PROBLEM TO WORK ON: All of the data below should be returned exactly.

PROVIDED DATA:
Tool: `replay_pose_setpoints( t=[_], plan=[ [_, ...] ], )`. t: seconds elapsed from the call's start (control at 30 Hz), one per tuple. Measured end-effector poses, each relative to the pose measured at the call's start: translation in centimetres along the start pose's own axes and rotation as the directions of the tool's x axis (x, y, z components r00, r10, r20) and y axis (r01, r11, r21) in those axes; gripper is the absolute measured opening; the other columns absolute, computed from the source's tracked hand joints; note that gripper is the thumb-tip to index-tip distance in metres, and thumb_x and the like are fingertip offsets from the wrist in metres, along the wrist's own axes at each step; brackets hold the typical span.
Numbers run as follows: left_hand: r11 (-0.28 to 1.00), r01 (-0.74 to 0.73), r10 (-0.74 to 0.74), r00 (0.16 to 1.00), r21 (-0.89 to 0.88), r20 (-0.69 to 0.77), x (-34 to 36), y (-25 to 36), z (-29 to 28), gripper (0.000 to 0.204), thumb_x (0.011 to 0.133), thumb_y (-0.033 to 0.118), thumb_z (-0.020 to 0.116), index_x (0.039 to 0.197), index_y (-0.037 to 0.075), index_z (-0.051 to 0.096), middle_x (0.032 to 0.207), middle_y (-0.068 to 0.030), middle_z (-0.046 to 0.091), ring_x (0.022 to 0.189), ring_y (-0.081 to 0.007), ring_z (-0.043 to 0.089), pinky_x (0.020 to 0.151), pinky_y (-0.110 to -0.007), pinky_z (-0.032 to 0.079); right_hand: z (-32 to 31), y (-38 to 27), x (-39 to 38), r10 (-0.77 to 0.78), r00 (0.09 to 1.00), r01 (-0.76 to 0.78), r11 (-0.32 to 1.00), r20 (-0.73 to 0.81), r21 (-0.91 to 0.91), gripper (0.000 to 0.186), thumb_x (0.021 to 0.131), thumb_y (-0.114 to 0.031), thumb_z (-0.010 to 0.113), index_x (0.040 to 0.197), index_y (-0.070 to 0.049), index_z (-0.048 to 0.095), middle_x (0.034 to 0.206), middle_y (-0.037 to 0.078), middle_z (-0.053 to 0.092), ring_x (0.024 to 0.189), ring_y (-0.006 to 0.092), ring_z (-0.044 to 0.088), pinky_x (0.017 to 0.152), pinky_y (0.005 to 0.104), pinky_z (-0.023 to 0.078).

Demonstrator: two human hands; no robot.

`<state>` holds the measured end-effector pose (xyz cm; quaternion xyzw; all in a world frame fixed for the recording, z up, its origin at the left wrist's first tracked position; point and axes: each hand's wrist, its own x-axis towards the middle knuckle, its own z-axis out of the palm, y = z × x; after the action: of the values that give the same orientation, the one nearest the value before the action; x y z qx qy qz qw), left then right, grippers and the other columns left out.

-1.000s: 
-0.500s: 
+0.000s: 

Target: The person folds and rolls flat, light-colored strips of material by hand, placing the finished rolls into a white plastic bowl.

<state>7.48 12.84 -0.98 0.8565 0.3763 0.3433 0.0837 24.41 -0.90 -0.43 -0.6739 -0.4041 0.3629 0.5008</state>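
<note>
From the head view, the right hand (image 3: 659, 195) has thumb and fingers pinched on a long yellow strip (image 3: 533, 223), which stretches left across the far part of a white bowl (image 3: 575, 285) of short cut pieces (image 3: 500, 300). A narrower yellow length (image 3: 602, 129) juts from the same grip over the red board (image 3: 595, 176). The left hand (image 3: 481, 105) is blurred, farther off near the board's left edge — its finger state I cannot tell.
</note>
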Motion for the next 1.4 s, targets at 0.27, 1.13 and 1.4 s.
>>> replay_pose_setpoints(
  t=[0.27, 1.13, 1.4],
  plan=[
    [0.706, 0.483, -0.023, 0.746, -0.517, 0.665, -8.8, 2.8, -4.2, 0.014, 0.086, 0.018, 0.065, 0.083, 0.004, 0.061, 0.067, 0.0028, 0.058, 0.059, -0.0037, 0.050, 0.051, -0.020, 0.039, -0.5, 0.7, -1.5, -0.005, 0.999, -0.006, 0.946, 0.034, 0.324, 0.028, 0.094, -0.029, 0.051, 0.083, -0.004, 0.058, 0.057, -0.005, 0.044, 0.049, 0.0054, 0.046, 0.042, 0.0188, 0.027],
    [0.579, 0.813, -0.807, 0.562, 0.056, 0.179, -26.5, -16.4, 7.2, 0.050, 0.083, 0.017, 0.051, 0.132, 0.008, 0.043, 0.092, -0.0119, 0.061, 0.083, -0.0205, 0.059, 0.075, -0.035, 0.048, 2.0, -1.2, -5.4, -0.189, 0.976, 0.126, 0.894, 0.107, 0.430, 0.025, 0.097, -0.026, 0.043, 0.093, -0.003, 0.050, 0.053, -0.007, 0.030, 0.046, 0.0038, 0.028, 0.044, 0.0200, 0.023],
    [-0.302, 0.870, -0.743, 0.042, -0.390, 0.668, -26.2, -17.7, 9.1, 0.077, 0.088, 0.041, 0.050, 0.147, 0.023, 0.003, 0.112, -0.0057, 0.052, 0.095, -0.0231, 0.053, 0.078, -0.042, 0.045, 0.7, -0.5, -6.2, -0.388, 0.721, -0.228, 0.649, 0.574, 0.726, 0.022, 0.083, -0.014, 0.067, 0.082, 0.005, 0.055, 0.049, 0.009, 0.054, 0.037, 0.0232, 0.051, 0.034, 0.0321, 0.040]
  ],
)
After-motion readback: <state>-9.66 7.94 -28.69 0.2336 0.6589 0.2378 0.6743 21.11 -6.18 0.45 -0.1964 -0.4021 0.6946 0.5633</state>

WRITTEN REPLY:
Tool: `replay_pose_setpoints( t=[_], plan=[ [_, ...] ], )`. t: seconds elapsed from the call's start (control at 30 Hz), one per tuple. Measured end-effector poses, each relative to the pose measured at the call's start: translation in centimetres along the start pose's own axes and rotation as the directions of the tool's x axis (x, y, z components r00, r10, r20) and y axis (r01, r11, r21) in those axes; gripper is the absolute measured opening; the other columns absolute, computed from the source's tracked hand joints; note that gripper is the thumb-tip to index-tip distance in metres, and thumb_x and the like are fingertip offsets from the wrist in metres, along the wrist's own axes at each step; brackets hold the typical span.
Numbers run as follows: left_hand: r11 (-0.28 to 1.00), r01 (-0.74 to 0.73), r10 (-0.74 to 0.74), r00 (0.16 to 1.00), r21 (-0.89 to 0.88), r20 (-0.69 to 0.77), x (-34 to 36), y (-25 to 36), z (-29 to 28), gripper (0.000 to 0.204), thumb_x (0.011 to 0.133), thumb_y (-0.033 to 0.118), thumb_z (-0.020 to 0.116), index_x (0.039 to 0.197), index_y (-0.037 to 0.075), index_z (-0.051 to 0.096), middle_x (0.032 to 0.207), middle_y (-0.068 to 0.030), middle_z (-0.046 to 0.091), ring_x (0.022 to 0.189), ring_y (-0.081 to 0.007), ring_z (-0.043 to 0.089), pinky_x (0.020 to 0.151), pinky_y (-0.110 to -0.007), pinky_z (-0.032 to 0.079); right_hand: z (-32 to 31), y (-38 to 27), x (-39 to 38), r10 (-0.77 to 0.78), r00 (0.09 to 1.00), r01 (-0.76 to 0.78), r11 (-0.32 to 1.00), r20 (-0.73 to 0.81), r21 (-0.91 to 0.91), gripper (0.000 to 0.186), thumb_x (0.021 to 0.131), thumb_y (-0.114 to 0.031), thumb_z (-0.010 to 0.113), index_x (0.040 to 0.197), index_y (-0.070 to 0.049), index_z (-0.048 to 0.095), middle_x (0.034 to 0.206), middle_y (-0.037 to 0.078), middle_z (-0.053 to 0.092), ring_x (0.024 to 0.189), ring_y (-0.006 to 0.092), ring_z (-0.044 to 0.088), pinky_x (0.017 to 0.152), pinky_y (0.005 to 0.104), pinky_z (-0.023 to 0.078).

Demonstrator: two human hands; no robot.

`<state>` holds the measured end-effector pose (xyz cm; quaternion xyzw; all in a world frame fixed for the recording, z up, its origin at the left wrist's first tracked position; point and axes: each hand's wrist, its own x-axis towards the middle knuckle, its own z-axis out of the palm, y = z × x; after the action: of the values that give the same orientation, the one nearest the value before the action; x y z qx qy qz qw), left then right, grippers and the other columns left out.

-1.000s: 
-0.500s: 
+0.000s: 

Target: The person folds and rolls flat, light-colored strips of material by hand, placing the finished rolls into a white plastic bowl.

<state>7.48 12.84 -0.98 0.8565 0.3763 0.3433 0.0837 24.41 -0.90 -0.43 -0.6739 -0.4041 0.3629 0.5008</state>
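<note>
From the head view, the right hand (image 3: 659, 195) has thumb and fingers pinched on a long yellow strip (image 3: 533, 223), which stretches left across the far part of a white bowl (image 3: 575, 285) of short cut pieces (image 3: 500, 300). A narrower yellow length (image 3: 602, 129) juts from the same grip over the red board (image 3: 595, 176). The left hand (image 3: 481, 105) is blurred, farther off near the board's left edge — its finger state I cannot tell.
</note>
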Motion for the next 1.4 s, targets at 0.27, 1.13 and 1.4 s.
>>> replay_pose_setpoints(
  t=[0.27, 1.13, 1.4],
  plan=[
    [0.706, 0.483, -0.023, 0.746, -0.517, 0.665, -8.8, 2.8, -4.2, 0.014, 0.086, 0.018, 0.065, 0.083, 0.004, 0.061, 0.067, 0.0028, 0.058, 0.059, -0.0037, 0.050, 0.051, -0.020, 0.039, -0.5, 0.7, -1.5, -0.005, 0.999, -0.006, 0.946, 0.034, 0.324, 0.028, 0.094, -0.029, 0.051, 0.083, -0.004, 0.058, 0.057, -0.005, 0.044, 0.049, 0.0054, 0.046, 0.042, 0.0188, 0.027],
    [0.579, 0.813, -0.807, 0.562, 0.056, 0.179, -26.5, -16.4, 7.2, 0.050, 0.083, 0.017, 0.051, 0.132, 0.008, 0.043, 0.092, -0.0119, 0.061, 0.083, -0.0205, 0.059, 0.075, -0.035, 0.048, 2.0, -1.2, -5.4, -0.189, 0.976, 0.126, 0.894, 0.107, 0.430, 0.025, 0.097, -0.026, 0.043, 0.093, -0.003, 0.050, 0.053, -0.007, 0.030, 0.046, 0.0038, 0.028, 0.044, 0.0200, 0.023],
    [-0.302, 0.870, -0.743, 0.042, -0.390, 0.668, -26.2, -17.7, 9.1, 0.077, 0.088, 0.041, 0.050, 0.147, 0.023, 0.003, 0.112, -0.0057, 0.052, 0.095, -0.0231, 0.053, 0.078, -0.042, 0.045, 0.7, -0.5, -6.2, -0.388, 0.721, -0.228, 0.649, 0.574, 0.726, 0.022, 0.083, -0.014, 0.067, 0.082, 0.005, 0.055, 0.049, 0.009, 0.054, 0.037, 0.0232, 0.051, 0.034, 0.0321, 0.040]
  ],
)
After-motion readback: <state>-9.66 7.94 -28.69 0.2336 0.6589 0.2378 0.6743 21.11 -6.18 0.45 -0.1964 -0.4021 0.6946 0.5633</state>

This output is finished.